● **WORK INSTRUCTION**
Below are the records; output them exactly from the first line through the line with "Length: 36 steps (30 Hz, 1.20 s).", stopping there.

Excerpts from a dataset
[Start of section]

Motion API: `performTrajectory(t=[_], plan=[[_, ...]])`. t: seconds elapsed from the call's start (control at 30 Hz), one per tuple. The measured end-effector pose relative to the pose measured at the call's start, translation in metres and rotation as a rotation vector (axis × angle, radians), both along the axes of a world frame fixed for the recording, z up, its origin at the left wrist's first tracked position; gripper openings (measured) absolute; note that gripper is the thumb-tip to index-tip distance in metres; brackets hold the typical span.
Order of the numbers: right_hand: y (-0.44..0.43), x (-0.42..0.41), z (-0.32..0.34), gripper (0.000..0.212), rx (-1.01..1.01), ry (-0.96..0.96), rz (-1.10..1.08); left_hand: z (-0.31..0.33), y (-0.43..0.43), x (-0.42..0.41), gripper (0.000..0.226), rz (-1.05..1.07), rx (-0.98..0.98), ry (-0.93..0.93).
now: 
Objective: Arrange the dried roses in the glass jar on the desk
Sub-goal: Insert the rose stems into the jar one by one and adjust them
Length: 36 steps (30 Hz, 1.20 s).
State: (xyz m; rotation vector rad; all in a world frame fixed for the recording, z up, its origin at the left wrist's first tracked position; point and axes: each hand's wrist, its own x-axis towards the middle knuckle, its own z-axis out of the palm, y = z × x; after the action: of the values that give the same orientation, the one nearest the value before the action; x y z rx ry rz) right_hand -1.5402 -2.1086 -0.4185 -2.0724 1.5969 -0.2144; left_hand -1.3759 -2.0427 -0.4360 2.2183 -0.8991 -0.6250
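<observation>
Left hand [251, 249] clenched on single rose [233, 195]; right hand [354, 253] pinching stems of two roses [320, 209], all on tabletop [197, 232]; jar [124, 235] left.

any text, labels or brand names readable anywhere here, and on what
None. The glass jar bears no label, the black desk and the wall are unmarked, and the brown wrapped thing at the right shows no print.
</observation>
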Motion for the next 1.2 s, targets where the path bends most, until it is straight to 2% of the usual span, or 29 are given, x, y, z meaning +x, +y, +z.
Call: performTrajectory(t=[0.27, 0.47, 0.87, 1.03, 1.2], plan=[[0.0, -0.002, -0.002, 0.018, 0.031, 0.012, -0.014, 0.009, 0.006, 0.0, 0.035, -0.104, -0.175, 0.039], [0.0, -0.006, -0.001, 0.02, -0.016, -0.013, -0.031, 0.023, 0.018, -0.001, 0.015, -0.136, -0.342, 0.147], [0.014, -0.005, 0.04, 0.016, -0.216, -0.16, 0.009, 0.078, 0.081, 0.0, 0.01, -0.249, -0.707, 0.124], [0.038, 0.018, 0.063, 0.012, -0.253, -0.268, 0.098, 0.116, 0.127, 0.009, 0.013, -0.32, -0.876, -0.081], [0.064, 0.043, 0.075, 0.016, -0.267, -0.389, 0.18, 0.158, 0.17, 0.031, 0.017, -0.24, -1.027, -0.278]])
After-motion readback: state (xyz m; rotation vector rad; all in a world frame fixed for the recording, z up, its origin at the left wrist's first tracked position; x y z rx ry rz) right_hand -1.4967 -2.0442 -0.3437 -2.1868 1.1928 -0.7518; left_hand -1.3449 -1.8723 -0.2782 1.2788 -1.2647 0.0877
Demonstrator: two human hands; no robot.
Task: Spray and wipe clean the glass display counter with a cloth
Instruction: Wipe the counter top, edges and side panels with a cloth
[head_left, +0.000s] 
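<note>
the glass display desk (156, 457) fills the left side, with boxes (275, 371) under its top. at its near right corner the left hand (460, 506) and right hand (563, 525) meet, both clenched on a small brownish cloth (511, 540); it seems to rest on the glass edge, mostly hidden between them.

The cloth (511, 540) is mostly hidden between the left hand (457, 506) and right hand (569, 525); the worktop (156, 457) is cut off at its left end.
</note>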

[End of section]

● **TASK RESULT**
Motion API: `performTrajectory(t=[_], plan=[[_, ...]])`. t: seconds elapsed from the call's start (control at 30 Hz), one per tuple. The measured end-effector pose relative to the pose measured at the call's start, translation in metres and rotation as a rotation vector (axis × angle, radians), both along the axes of a world frame fixed for the recording, z up, its origin at the left wrist's first tracked position; gripper openings (measured) absolute; note that gripper is the thumb-tip to index-tip distance in metres; brackets hold the typical span.
Order of the numbers: right_hand: y (-0.44..0.43), x (-0.42..0.41), z (-0.32..0.34), gripper (0.000..0.212), rx (-1.01..1.01), ry (-0.96..0.96), rz (-1.10..1.08); left_hand: z (-0.31..0.33), y (-0.43..0.43), x (-0.42..0.41), gripper (0.000..0.226), rz (-1.05..1.07), rx (-0.98..0.98), ry (-0.93..0.93).
now: 
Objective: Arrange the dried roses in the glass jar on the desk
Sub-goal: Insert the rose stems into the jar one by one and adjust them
Length: 36 steps (30 Hz, 1.20 s).

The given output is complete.